Take from the records below each line that holds "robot".

************

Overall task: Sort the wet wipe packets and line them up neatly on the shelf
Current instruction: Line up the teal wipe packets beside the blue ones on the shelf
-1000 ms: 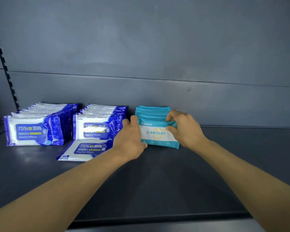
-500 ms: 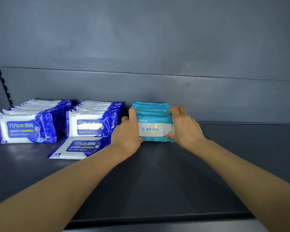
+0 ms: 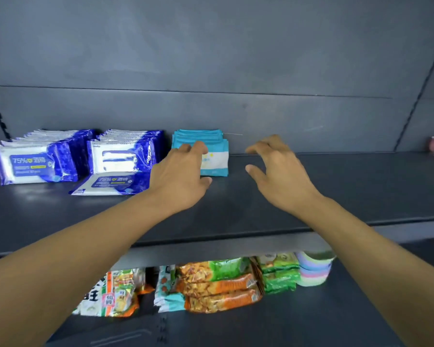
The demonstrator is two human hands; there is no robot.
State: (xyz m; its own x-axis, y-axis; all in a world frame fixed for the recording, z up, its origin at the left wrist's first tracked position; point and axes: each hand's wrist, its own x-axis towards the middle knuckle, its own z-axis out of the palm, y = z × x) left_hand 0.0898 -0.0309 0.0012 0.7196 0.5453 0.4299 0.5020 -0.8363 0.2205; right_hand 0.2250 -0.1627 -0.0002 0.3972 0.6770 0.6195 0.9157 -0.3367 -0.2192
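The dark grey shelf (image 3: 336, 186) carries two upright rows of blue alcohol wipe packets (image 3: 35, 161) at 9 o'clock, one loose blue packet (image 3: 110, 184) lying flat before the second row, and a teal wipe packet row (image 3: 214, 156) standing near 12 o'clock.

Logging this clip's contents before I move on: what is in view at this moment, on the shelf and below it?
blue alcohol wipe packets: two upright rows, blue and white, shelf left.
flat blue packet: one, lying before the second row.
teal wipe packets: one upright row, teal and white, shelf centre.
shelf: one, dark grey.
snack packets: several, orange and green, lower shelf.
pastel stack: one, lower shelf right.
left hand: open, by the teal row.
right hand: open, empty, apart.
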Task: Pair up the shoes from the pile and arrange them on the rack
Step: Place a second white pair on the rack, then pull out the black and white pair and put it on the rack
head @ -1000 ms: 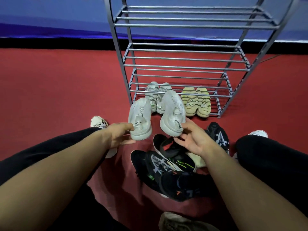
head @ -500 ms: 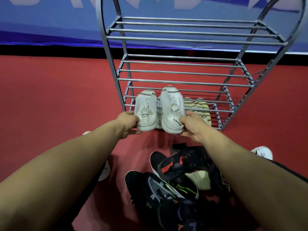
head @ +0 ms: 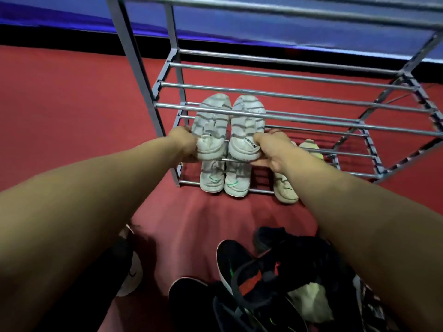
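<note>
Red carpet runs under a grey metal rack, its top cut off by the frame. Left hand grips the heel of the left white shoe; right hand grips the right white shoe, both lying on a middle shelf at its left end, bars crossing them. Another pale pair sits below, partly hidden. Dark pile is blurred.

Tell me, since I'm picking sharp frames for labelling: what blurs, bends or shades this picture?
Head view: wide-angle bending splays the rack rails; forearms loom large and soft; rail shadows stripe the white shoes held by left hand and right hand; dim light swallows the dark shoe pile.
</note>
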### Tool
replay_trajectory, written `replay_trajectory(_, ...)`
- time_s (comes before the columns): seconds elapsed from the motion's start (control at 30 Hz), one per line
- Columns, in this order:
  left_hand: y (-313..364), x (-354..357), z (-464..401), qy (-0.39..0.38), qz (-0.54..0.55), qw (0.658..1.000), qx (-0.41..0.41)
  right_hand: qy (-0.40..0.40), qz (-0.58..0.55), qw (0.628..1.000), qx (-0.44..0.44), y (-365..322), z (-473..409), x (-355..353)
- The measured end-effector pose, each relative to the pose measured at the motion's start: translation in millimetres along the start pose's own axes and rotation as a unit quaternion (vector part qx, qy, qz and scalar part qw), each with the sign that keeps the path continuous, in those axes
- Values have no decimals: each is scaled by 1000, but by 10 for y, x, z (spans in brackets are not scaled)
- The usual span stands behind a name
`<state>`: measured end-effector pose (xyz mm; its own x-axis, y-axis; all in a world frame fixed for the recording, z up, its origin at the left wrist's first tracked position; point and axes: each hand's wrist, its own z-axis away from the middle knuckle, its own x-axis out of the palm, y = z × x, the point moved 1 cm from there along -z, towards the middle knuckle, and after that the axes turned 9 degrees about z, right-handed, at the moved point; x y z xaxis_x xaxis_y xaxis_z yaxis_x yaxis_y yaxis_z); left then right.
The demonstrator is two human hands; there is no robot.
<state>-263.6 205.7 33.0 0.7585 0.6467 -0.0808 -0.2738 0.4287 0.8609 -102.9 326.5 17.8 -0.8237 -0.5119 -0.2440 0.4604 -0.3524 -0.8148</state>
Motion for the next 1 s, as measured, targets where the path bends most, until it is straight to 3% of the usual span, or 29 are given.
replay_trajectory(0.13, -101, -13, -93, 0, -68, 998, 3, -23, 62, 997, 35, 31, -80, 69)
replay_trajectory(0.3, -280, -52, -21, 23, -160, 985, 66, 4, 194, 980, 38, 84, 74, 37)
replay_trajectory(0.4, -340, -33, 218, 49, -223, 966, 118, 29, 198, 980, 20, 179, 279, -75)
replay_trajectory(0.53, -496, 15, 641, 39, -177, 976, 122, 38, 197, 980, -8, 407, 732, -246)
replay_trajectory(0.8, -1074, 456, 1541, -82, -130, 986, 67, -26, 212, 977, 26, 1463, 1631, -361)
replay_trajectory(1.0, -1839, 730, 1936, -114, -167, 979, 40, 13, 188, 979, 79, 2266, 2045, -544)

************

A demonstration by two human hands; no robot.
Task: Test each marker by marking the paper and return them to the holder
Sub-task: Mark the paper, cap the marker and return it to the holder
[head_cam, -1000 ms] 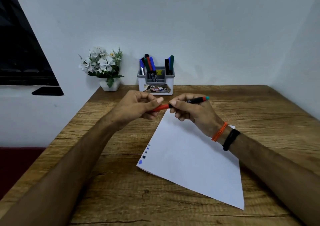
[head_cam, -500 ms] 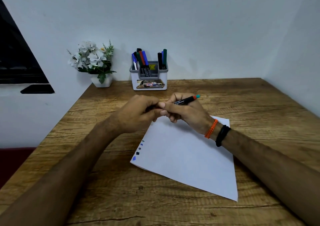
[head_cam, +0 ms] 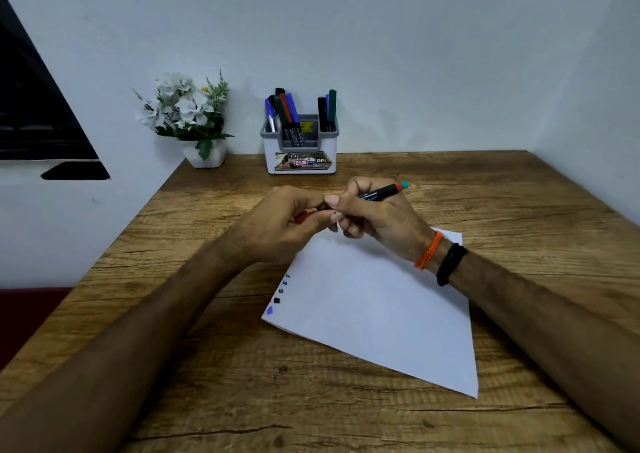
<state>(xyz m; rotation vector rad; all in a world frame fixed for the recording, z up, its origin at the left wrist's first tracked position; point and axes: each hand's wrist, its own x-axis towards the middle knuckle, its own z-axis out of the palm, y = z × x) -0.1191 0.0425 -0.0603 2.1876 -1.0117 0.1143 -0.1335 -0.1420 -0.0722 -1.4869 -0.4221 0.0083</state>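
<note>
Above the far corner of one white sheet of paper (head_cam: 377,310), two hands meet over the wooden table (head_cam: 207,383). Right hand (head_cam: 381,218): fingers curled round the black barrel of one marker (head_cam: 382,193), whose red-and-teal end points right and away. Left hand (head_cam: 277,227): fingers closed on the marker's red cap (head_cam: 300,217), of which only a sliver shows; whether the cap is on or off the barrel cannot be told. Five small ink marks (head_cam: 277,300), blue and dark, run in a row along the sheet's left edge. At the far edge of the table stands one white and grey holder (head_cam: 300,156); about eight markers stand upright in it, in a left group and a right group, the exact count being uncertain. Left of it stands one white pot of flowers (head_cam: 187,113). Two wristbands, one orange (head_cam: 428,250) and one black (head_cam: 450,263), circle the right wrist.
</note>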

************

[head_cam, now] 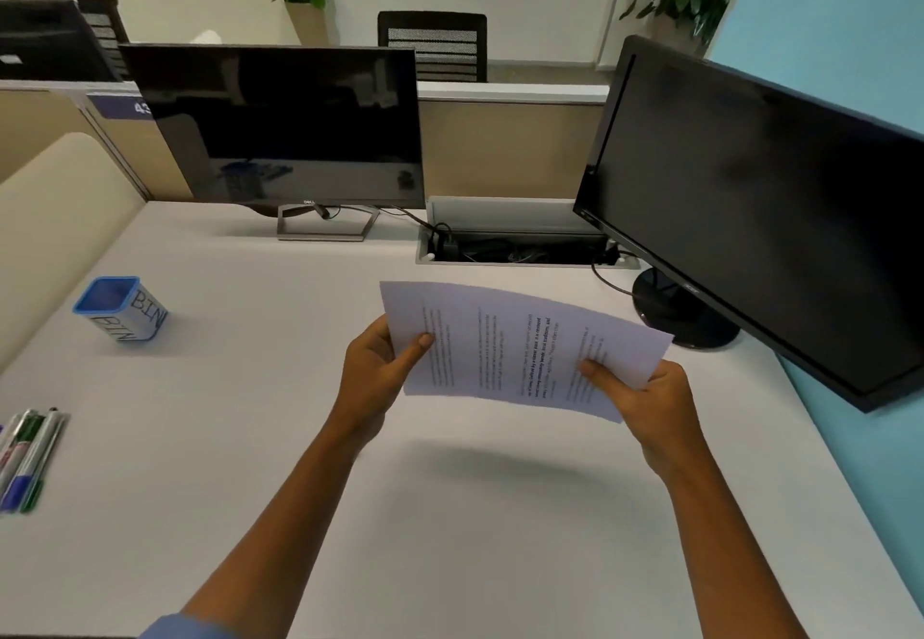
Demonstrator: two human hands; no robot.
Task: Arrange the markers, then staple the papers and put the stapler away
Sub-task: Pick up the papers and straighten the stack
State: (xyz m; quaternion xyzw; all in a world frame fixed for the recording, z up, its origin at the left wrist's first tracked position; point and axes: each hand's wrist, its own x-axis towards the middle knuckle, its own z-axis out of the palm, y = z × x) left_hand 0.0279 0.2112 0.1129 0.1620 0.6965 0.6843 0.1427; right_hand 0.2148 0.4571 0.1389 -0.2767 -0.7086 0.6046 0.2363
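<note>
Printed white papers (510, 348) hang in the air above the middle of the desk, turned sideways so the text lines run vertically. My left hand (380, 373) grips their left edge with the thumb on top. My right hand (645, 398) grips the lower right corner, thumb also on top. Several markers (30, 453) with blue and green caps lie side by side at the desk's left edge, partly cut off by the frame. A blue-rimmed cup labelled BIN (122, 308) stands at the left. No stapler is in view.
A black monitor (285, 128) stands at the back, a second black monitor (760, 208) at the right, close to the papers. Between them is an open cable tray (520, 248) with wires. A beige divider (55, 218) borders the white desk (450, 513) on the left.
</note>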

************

SOLUTION FOR THIS PROBLEM
The demonstrator is two human hands; there is no robot.
The demonstrator is two human hands; there is no robot.
A demonstration by two human hands; no robot.
Demonstrator: two human hands; no robot.

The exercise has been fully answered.